El Gobierno central envió el curso pasado una subvención a Balears de 261.396 euros, en el marco del Plan E y con el objetivo de promover la mejora de la formación de las personas licenciadas actualmente sin trabajo. La primera vez que se abrió el plazo para apuntarse, la iniciativa no resultó muy exitosa y sólo se inscribieron 18 personas. Por ello, se hizo una especie de prórroga y finalmente se matricularon de forma gratuita un total de 45 personas.
La directora general de Universidad, Francesca Garcías, animó a los licenciados en paro a aprovechar "esta oportunidad" e indicó que si antes del 31 de diciembre no se han repartido esos 80.000 euros que sobraron del curso pasado, tendrán que devolverlos al ministerio de Educación. Por ello instó a los aspirantes a hacer cuanto antes la prematrícula y asegurarse así de acceder al máster gratis.
Para poder beneficiarse de esta medida, los aspirantes deben tener entre 25 y 40 años, poseer una titulación que permita cursar un máster en una universidad española (independientemente de la nacionalidad de la universidad donde se haya obtenido), estar sin trabajo y cobrando la prestación de desempleo en el momento de solicitud de la matrícula.
La oferta cubre tanto los másteres de un curso como de dos cursos de duración. Si el alumno abandona antes de acabar, deberá abandonar la matrícula, a no ser que deje los estudios porque ha conseguido un empleo.

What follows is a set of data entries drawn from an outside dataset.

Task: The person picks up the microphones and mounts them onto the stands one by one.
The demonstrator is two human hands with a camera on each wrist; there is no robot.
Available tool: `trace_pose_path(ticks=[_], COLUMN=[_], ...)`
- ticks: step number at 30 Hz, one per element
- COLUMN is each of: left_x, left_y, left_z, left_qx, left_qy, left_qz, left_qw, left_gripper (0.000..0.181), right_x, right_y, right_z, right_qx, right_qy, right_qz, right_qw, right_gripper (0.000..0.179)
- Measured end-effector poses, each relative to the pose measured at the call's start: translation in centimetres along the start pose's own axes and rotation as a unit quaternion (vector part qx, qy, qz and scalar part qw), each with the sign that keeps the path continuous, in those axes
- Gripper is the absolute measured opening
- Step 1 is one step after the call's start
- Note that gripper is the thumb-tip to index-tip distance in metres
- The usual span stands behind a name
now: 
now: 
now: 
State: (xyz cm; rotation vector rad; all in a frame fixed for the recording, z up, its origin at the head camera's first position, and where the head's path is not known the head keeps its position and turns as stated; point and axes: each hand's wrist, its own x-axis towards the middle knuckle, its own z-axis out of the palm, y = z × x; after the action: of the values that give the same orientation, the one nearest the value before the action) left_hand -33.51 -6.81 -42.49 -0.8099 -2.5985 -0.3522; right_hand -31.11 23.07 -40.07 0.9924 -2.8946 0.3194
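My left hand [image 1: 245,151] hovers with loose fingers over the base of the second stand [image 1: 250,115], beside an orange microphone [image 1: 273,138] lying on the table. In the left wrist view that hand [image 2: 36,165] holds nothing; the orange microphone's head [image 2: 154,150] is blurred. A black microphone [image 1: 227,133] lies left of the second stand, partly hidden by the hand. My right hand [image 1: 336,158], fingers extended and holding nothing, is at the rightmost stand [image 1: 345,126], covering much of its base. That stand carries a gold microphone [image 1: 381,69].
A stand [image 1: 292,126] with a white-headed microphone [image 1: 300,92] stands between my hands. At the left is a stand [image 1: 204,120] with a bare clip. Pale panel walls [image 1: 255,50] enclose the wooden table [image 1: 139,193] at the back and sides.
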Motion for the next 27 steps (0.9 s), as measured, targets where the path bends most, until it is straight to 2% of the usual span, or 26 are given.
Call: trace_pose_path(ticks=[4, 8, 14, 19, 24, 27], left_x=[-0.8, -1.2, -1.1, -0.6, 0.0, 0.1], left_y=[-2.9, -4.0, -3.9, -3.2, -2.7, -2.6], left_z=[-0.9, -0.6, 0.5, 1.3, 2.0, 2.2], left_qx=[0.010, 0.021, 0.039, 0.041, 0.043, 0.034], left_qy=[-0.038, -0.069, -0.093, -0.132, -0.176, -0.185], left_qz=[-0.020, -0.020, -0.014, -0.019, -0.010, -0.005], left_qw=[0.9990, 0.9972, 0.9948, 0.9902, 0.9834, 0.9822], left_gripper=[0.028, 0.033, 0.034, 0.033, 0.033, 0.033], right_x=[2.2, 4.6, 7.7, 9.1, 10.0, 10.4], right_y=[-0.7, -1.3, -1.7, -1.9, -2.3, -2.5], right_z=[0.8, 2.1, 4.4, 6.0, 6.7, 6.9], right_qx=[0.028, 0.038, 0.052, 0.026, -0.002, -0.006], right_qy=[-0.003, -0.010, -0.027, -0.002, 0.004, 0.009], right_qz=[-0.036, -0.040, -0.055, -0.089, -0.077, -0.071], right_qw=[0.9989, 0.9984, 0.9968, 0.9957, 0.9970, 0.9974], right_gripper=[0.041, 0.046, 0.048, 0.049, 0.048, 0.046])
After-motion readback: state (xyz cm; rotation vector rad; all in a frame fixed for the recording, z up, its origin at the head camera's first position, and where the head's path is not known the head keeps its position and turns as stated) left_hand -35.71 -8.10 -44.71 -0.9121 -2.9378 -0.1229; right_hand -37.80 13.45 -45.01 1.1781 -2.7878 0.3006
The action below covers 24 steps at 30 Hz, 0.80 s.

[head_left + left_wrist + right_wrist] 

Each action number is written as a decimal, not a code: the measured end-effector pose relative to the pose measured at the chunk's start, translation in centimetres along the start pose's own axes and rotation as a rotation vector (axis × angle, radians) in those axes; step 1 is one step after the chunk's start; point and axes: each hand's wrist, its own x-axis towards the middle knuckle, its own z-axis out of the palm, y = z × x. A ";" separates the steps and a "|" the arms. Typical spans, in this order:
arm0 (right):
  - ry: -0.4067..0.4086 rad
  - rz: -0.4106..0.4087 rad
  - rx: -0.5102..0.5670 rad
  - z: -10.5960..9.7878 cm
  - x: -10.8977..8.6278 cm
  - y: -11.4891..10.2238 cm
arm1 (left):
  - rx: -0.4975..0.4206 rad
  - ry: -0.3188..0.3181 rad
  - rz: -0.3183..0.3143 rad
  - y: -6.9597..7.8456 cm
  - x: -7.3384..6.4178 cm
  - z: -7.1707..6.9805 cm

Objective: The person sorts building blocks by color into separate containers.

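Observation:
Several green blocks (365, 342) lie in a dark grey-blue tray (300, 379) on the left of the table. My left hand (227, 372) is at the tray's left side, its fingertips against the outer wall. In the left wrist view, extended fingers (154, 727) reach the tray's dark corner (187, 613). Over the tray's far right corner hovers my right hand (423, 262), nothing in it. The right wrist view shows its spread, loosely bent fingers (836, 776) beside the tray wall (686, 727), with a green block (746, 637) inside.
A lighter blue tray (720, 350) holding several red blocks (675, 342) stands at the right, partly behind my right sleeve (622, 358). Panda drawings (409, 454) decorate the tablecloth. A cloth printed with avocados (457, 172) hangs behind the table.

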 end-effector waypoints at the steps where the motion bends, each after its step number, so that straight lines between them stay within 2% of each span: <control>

El año pasado las autoridades educativas quedaron sorprendidas ante la débil respuesta obtenida, especialmente en el primer plazo abierto. En declaraciones a este diario, el director de la Oficina de Estudios de Postgrados, Mauricio Mus, explicó por aquel entonces que bastantes personas quedaron fuera porque o no estaban cobrando el paro (muchos eran recién titulados que aún no habían logrado su primer empleo) o superaban el límite de edad. Mus razonó además que algunas de las personas que sí podrían haberse beneficiado tenían familia y preferían invertir su tiempo en buscar trabajo que en estudiar un máster.
En la convocatoria del año pasado, triunfó especialmente entre las personas sin empleo el máster de Formación del Profesorado (antiguo Certificado de Aptitud Pedagógica, CAP). La opción de un título de un curso también tuvo buena acogida debido a que son más cortos y para un perfil profesional muy definido.